Sentí un escalofrió horrible cuando empujé a uno de ellos y lo hice caer en un bache lleno de agua. Pude ver por el parabrisas cómo una de las llantas delanteras de mi auto estuvo a punto de rodar sobre la cabeza de ese sujeto.
Cuando pude detener el auto por completo, bajé de prisa para ver lo ocurrido.
Levanté a la persona del piso, mientras yo temblaba de miedo por no hallarlo con vida; y al verle algunas heridas en su cara que emanaban roja sangre en abundancia, rápidamente me ofrecí a llevarlo al hospital más cercano para que lo atendieran. Así que invité a subir al auto a sus amigos que observaban con susto la escena desde el otro lado de la calle.
Se tardaron un poco en reaccionar, pero al ver que su amigo, el atropellado, subía con mi ayuda por el lado del copiloto, sin decir nada; ellos también se acercaron sin hablar y subieron en la parte de atrás.
Ya dentro del carro, observé sus ajustadas y coloridas prendas mojadas y completamente adheridas a sus delgados cuerpos.
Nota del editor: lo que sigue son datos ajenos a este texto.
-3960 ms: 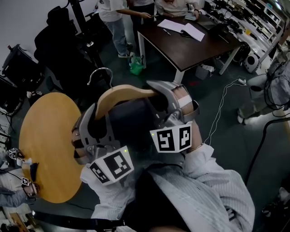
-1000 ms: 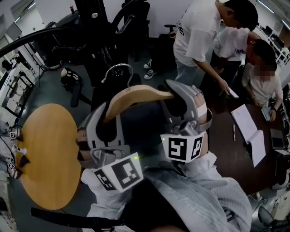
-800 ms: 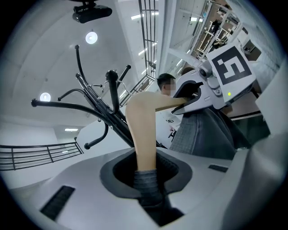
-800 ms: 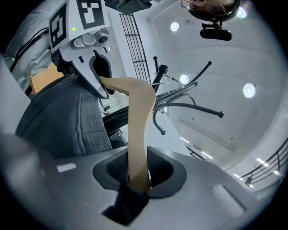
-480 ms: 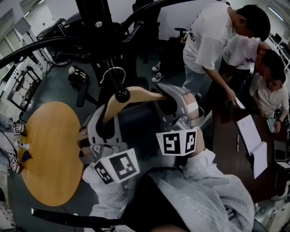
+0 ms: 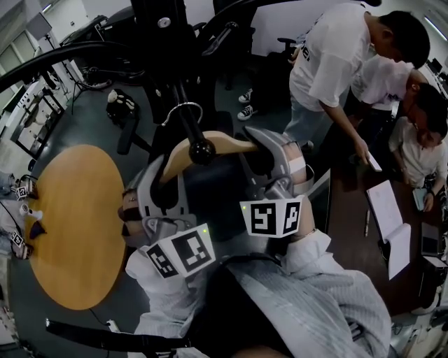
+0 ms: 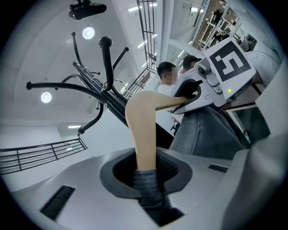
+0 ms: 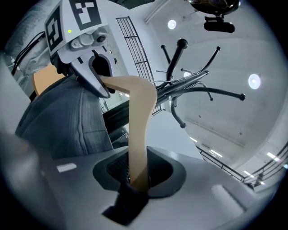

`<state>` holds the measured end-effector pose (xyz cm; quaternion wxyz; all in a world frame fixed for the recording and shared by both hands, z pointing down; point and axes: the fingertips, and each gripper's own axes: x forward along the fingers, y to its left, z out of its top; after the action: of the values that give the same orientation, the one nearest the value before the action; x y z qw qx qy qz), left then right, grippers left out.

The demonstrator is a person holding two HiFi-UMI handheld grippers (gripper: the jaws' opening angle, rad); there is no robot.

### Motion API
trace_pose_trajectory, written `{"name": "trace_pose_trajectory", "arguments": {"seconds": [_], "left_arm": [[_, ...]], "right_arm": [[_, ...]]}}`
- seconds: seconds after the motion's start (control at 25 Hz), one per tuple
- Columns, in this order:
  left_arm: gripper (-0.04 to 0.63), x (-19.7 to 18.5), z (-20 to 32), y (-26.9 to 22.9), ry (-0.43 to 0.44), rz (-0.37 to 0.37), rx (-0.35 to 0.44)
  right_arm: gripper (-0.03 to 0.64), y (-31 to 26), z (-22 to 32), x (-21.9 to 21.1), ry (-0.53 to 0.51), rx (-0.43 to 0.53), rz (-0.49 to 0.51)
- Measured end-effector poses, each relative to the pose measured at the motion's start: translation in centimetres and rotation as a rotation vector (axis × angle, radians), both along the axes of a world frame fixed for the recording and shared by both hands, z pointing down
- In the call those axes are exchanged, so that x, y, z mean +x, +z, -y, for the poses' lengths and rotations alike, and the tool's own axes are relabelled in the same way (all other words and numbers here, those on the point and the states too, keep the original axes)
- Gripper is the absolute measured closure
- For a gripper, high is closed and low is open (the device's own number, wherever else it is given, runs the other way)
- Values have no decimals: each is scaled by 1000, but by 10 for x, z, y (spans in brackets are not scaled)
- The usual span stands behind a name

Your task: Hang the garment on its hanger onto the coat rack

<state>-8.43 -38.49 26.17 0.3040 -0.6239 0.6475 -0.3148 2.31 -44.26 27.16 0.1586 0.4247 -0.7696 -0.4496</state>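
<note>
A curved wooden hanger [image 6: 217,144] with a metal hook [image 6: 183,110] carries a dark grey garment [image 6: 210,192]. My left gripper [image 6: 162,183] is shut on the hanger's left end, my right gripper [image 6: 271,155] on its right end. A knobbed arm of the black coat rack [image 6: 201,152] crosses just over the hanger's middle, beside the hook. In the left gripper view the wooden arm [image 7: 141,130] rises out of my jaws toward the rack [image 7: 106,76], with the garment [image 7: 202,134] at right. The right gripper view shows the hanger [image 8: 139,130], the rack [image 8: 180,85] and the garment [image 8: 67,121].
A round wooden table [image 6: 70,231] lies at my left. People [image 6: 329,63] stand at the right by a dark desk [image 6: 350,210] with papers. Office chairs and the rack's other black arms [image 6: 63,59] fill the back. A ceiling camera [image 7: 87,9] hangs overhead.
The hanger and both grippers have come closer to the coat rack. A knobbed rack arm now lies over the hanger's middle, next to the hook. Both grips are unchanged.
</note>
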Motion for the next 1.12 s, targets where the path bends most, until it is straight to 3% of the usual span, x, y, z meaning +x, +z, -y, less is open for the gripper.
{"name": "trace_pose_trajectory", "arguments": {"seconds": [0.2, 0.44, 0.68, 0.88, 1.12], "left_arm": [[518, -2, -1, 0, -4, 12, 40], [512, 2, -5, -4, 39, -12, 50], [440, 7, -16, -11, 121, -9, 70], [430, 8, -25, -9, 131, 4, 59], [430, 4, -50, -16, 134, -28, 96]], "right_arm": [[537, -1, 0, -2, 8, 44, 4], [534, -2, -7, -1, -48, -24, 23], [467, -7, -28, -8, -148, -56, 2], [442, -2, -41, -6, -143, -76, -29], [440, -5, -58, 3, -148, -135, 63]]}}
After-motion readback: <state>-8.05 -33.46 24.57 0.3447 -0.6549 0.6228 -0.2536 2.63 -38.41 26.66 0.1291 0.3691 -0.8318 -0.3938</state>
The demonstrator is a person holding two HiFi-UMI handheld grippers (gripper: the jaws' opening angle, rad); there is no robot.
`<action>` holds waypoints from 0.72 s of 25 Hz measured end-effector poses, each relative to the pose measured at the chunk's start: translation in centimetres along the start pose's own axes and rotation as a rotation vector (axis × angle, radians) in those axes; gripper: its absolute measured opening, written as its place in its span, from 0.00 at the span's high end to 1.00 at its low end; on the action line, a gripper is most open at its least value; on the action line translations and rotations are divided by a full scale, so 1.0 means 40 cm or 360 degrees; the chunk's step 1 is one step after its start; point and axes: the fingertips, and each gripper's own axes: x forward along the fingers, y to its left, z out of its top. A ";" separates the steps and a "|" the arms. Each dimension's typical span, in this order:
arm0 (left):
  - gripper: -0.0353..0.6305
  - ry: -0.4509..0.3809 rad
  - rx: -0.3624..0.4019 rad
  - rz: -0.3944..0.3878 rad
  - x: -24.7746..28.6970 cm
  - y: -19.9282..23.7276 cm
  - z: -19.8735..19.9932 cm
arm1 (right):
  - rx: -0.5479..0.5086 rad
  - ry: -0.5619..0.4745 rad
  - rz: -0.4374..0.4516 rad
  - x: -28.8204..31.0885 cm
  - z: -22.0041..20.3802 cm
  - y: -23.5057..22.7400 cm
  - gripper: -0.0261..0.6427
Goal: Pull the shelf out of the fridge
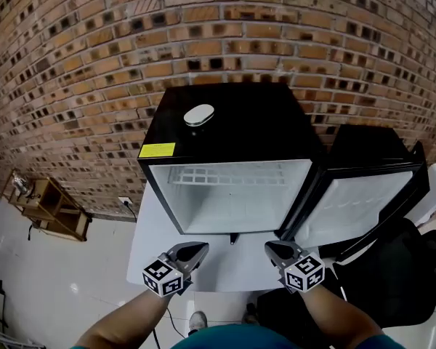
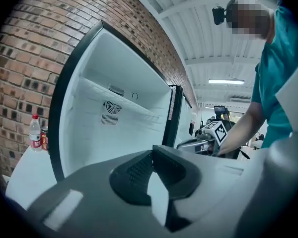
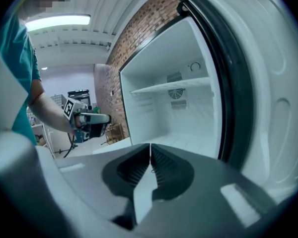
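A black mini fridge (image 1: 232, 122) stands open on a white table (image 1: 154, 247), its door (image 1: 356, 202) swung out to the right. Inside, a white wire shelf (image 1: 229, 175) sits high up near the back; the right gripper view shows this shelf (image 3: 171, 86) spanning the white cavity. My left gripper (image 1: 200, 249) and right gripper (image 1: 271, 247) hover side by side in front of the opening, apart from the fridge. In each gripper view the jaws meet tip to tip, left gripper (image 2: 152, 150) and right gripper (image 3: 150, 150), both shut with nothing between them.
A white oval object (image 1: 199, 115) lies on the fridge top. A water bottle (image 2: 35, 132) stands on the table left of the fridge. A wooden rack (image 1: 47, 208) sits on the floor at left. Dark furniture (image 1: 392, 267) crowds the right below the door.
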 end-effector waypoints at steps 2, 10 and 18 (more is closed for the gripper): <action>0.95 -0.0020 -0.0001 -0.0037 0.031 0.021 0.022 | 0.0022 -0.0022 -0.0029 0.017 0.013 -0.004 0.95; 0.93 -0.0366 -0.0288 -0.0080 0.124 0.096 0.180 | 0.0022 -0.0058 -0.0059 0.065 0.040 -0.033 0.94; 0.74 -0.0619 -0.0650 -0.0044 0.176 0.186 0.319 | 0.0000 -0.0068 -0.0068 0.109 0.046 -0.051 0.94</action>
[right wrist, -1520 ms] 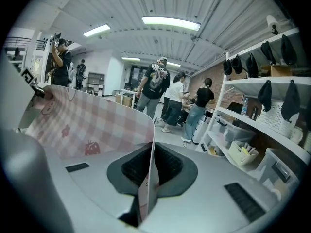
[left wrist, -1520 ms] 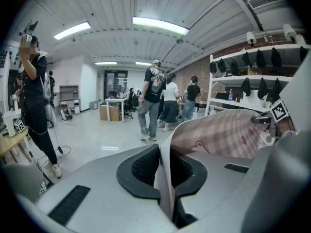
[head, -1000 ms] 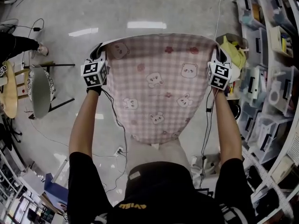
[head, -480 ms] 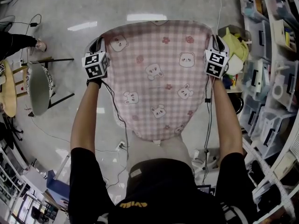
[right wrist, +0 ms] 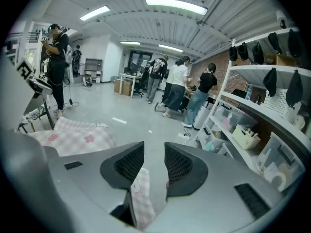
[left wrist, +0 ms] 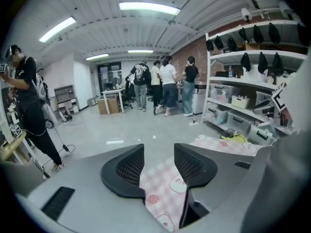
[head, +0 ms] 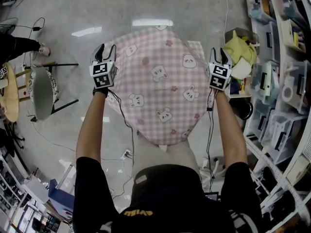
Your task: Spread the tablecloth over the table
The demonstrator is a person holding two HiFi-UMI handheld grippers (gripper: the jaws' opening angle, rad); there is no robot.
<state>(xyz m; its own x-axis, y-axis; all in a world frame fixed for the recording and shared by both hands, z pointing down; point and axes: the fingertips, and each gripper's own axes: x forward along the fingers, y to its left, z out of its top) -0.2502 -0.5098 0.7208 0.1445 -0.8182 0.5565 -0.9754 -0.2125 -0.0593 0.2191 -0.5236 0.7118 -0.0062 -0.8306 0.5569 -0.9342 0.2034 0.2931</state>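
Both are letting go here: left claw [left wrist: 159, 150] and right claw [right wrist: 154, 148] have their jaws opening, each with a corner of the pink checked tablecloth [head: 160, 86] loose between the pads. The cloth's draped over the tabletop, hiding it. Risk imo: a corner snags a pad on pull-back and drags everything crooked. The far edge already looks bunched.

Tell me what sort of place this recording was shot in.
Probably a lab or workshop rather than a home: white shelving packed with plastic storage bins, power cables trailing over a bare polished floor, and a group of people standing under strip lights.
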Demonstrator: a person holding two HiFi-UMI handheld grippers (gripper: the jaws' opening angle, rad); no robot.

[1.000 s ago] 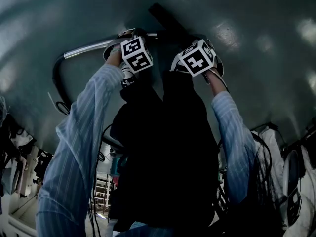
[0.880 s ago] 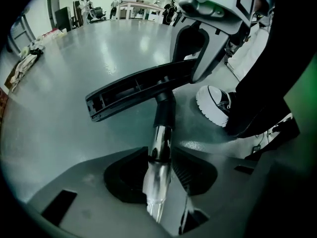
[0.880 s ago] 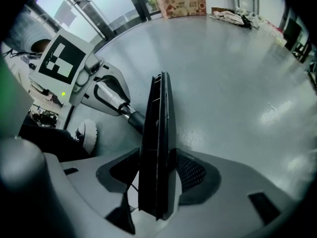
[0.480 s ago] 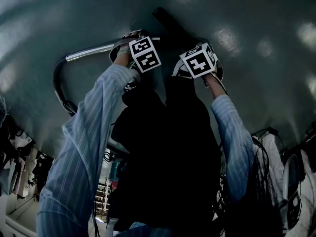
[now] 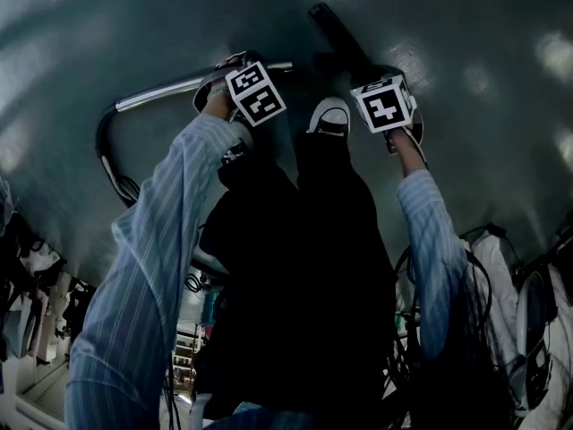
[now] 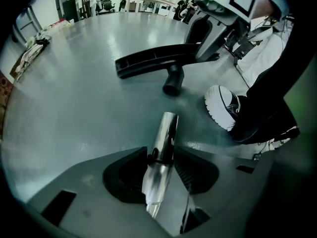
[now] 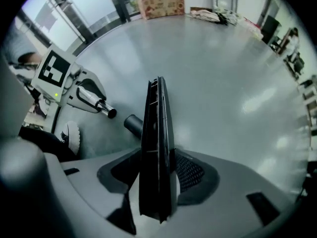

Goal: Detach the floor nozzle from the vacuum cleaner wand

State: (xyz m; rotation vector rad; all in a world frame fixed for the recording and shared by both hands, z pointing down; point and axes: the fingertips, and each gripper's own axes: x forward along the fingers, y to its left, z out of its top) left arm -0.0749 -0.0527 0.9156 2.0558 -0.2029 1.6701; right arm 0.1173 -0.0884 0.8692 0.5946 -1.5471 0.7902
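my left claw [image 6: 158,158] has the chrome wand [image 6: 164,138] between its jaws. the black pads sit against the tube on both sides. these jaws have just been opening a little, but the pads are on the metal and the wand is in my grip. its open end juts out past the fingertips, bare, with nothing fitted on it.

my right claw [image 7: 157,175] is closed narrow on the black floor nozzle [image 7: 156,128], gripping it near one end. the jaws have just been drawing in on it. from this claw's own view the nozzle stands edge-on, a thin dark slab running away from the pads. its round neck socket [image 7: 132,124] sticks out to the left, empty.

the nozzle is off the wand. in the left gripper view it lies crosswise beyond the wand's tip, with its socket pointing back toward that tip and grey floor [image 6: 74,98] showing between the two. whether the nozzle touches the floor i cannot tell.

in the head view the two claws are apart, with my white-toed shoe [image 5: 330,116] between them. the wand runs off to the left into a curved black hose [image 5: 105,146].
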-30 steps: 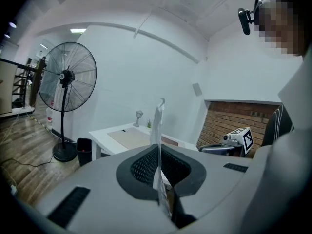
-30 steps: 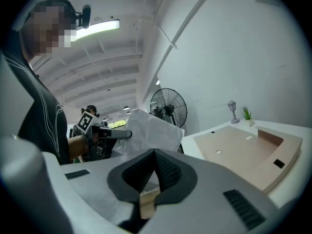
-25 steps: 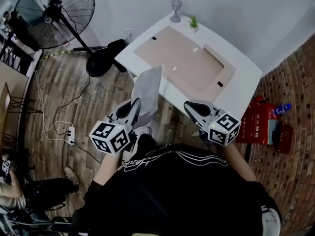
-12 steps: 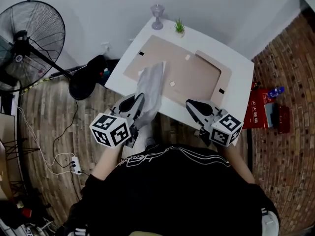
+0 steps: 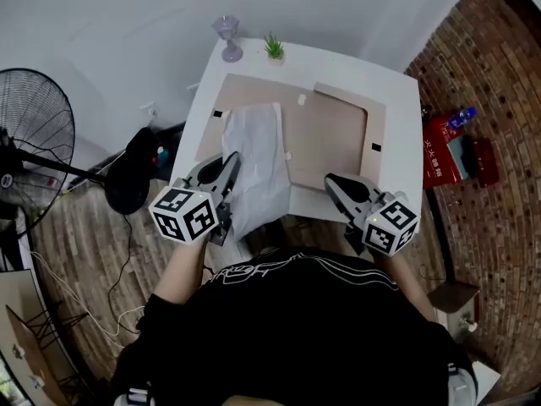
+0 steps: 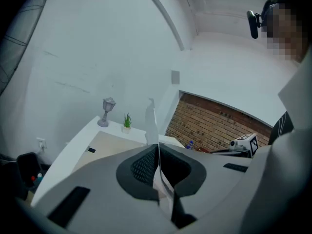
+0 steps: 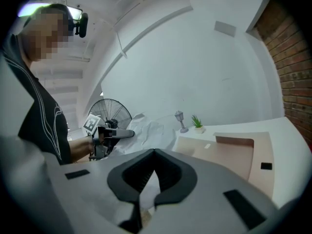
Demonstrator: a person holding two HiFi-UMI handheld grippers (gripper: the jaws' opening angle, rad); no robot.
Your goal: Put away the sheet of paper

Me pareció una actitud liberal de su parte, pues vestían de una forma muy diferente a lo que la sociedad establecía como un estereotipo de lo masculino en mi época.
Supe inmediatamente que se trataba de adolescentes gay manifestándose feliz y libremente. Imaginé lo que hubiese sido de mi juventud de no haber sufrido la reprimenda de la época y el rechazo correctivo de mi padre machista.
Quise identificarme con ellos al mismo tiempo que rompía el hielo y trataba de disculparme. Así que les pregunté sus nombres, comenzando por los dos de atrás que con voz suave y tímida dijeron llamarse Samuel y Pablo. Entonces me dirigí hacia el otro chico que se encontraba encorvado en el asiento a mi lado. Al parecer, aguantando el evidente dolor que le provocaban las raspaduras. Le hice la misma pregunta y esperé un instante, pero no hubo respuesta.
No sé si fueron los nervios o la pena que sentía con el atropellado, pero recuerdo que en todo el camino hacia el hospital no pude voltear a verlo y mucho menos me atreví a preguntarle su nombre nuevamente, ya que noté que no estaba dispuesto a entablar conversación alguna conmigo.
Fue todo lo que se dijo camino hacia el hospital. Durante el resto del trayecto reinó la tensión, el silencio, la incertidumbre, el nerviosismo y la pena. El único ruido que se escuchaba era el de los demás carros, los involuntarios quejidos del herido y el resonar de la lluvia que seguía cayendo en abundancia. No fue sino hasta más tarde que pude escuchar la voz y el nombre del herido, aunque mucho después asumí que me involucré con él más de lo que actualmente hubiera deseado. De la misma manera también tuve que soportar lo que la demás gente odiaba de él: su duro carácter.